Treize ans après son dernier film, Francis Ford Coppola revient avec Mégalopolis, production ambitieuse au budget de 120 millions de dollars, présentée comme l’œuvre la plus personnelle et spectaculaire de sa carrière.

« Une fable » centrée sur une ville futuriste descendante de l’Empire romain. À 85 ans, Coppola fait son retour. La cité de New Rome aux États-Unis est tiraillée entre la vision conservatrice, pragmatique, de son maire Franklyn Cicero (joué par Giancarlo Esposito) et celle créative, ambitieuse et progressiste de l’architecte de génie César Catalina (joué par Adam Driver). Cette société démocratique se trouve au bord du point de rupture et mène une lutte intestine sur fond de décadence et de débauche, rappelant les bacchanales romaines. C’est dans ce contexte que Catalina a l’ambition de créer une œuvre d’art éternelle, un « Eden » au milieu de New Rome grâce au matériau révolutionnaire qu’il a créé : le mégalon. La cité doit changer et évoluer pour s’adapter aux besoins de ses habitants mais toute la question du film est de savoir comment y parvenir.

Cette « épopée romaine moderne » à l’esthétique psychédélique offre au spectateur une mise en scène créative, originale voire théâtrale, où chaque séquence illustre une idée du cinéaste. Il s’agit d’une œuvre pensée dans le détail avec de nombreux symboles. De certains dialogues en latin, jusqu’au modèle de la muse, en passant par des citations de Marc-Aurèle et Pétrarque, Mégalopolis se veut une fresque grandiose et épique. Symbole de la chute d’un empire qui se considère comme le centre du monde à l’instar de la Rome antique.

Un blockbuster accueilli en demi-teinte

L’ambition narrative de Coppola ne convient cependant pas à tout le monde, et l’œuvre divise. « On a peu de retours sur ce film, mais une chose est sûre, plusieurs personnes quittent la salle en cours de séance », confie le personnel du cinéma Le Renoir à Aix-en-Provence.« Il ne semble donc ne pas faire l’unanimité. Soit on aime soit on déteste ».  
Certains spectateurs dans la salle viennent plutôt par curiosité après avoir lu des critiques très partagées : « Ça a l’air d’être un film grand spectacle mais on se demande vraiment ce que ça va être, on ne sait pas ce qui nous attend ».
Le public est donc déstabilisé par cette œuvre expérimentale, aux multiples intrigues et au rythme effréné.
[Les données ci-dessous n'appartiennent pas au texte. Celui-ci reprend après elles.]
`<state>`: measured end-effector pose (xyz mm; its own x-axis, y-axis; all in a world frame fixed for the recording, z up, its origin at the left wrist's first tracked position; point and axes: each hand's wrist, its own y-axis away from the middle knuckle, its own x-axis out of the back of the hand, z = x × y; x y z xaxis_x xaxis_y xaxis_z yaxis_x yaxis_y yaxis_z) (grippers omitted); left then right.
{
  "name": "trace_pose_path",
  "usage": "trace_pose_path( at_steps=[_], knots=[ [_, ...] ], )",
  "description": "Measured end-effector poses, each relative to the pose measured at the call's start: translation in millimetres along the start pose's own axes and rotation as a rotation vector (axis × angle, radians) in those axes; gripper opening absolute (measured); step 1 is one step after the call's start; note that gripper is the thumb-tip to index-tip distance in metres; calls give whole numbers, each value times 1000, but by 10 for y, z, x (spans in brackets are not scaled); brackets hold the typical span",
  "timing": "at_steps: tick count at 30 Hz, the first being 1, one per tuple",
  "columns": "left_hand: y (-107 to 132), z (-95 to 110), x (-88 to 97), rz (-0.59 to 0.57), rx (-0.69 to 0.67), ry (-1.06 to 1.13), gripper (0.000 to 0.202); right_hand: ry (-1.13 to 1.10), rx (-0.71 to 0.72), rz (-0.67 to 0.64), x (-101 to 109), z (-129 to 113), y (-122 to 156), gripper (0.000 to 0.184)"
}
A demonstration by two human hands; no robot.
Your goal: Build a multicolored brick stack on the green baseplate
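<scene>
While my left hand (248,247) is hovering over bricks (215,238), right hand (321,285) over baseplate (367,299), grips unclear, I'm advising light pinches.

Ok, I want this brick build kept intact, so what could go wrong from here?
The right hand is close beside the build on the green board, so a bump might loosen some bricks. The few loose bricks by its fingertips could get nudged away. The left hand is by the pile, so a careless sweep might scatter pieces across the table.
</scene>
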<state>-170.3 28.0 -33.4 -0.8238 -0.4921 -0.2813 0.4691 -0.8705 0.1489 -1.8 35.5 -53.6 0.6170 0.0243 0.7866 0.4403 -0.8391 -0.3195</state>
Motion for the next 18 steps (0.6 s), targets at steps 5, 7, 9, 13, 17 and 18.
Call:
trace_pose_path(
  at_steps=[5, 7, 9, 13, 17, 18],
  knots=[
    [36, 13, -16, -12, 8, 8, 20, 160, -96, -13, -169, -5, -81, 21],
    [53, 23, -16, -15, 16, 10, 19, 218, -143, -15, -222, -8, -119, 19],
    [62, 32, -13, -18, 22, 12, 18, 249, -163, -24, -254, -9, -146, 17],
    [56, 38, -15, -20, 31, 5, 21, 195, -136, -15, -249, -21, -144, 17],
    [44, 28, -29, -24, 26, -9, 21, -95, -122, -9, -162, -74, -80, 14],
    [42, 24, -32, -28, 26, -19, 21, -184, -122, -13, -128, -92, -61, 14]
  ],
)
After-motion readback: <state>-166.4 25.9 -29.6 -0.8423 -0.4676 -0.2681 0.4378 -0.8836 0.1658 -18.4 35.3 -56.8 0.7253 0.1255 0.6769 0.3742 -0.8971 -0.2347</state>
C’est ce dernier point qui pousse des personnes à quitter la salle « L’œuvre est très dense et difficile à suivre, on se demande ce qu’on fait là et ce qu’on regarde »

D’autres spectateurs qui restent jusqu’au bout de la projection affirment être venus car Mégalopolis est avant tout une œuvre testamentaire « Nous sommes venus par hommage à Coppola, nous avons vu beaucoup de ses films et celui-ci étant sûrement son dernier ça nous tenait à cœur de le voir en salle ». « C’était son plus grand rêve artistique, c’est un film qui a eu tellement de difficultés à voir le jour qu’on souhaitait aller le voir ».

Réalisateur phare des années 70 avec des succès, autant publics que critiques, tels qu’Apocalypse Now, la trilogie du Parrain ou encore Dracula, Coppola a marqué l’histoire du cinéma. Pour autant, il n’a fait aucun film rentable depuis une trentaine d’années ce qui a effrayé les studios qui ont refusé de le financer. Le cinéaste a alors hypothéqué son vignoble californien pour subvenir aux coûts de production. Ce choix a été payant, puisque le film a été projeté pour la première fois lors du Festival de Cannes en mai 2024 en compétition officielle, mais n’a remporté aucune récompense.
Longtemps placé dans la catégorie « projets avortés de grands cinéastes », l’œuvre n’est pas sans rappeler le Don Quichotte de Terry Gilliam sorti en 2018, tant par les problèmes de tournage rencontrés, que par la projection à Cannes et par Adam Driver en tête d’affiche. Le rêve de Gilliam s’était soldé par un échec public et critique, et il donc n’est pas resté dans les mémoires, si ce n’est pour son tournage catastrophique et ses retards de production.

Sorti depuis le 25 septembre, il est d’ores et déjà possible d’affirmer que le film ne sera pas un succès commercial. Pour autant, il reste encore à déterminer si on se souviendra cette expérience cinématographique pour son scénario singulier ou pour sa genèse semée d’embuches. Un film à voir pour se forger son propre avis et qui, quoi qu’il en soit ne laissera pas indifférent.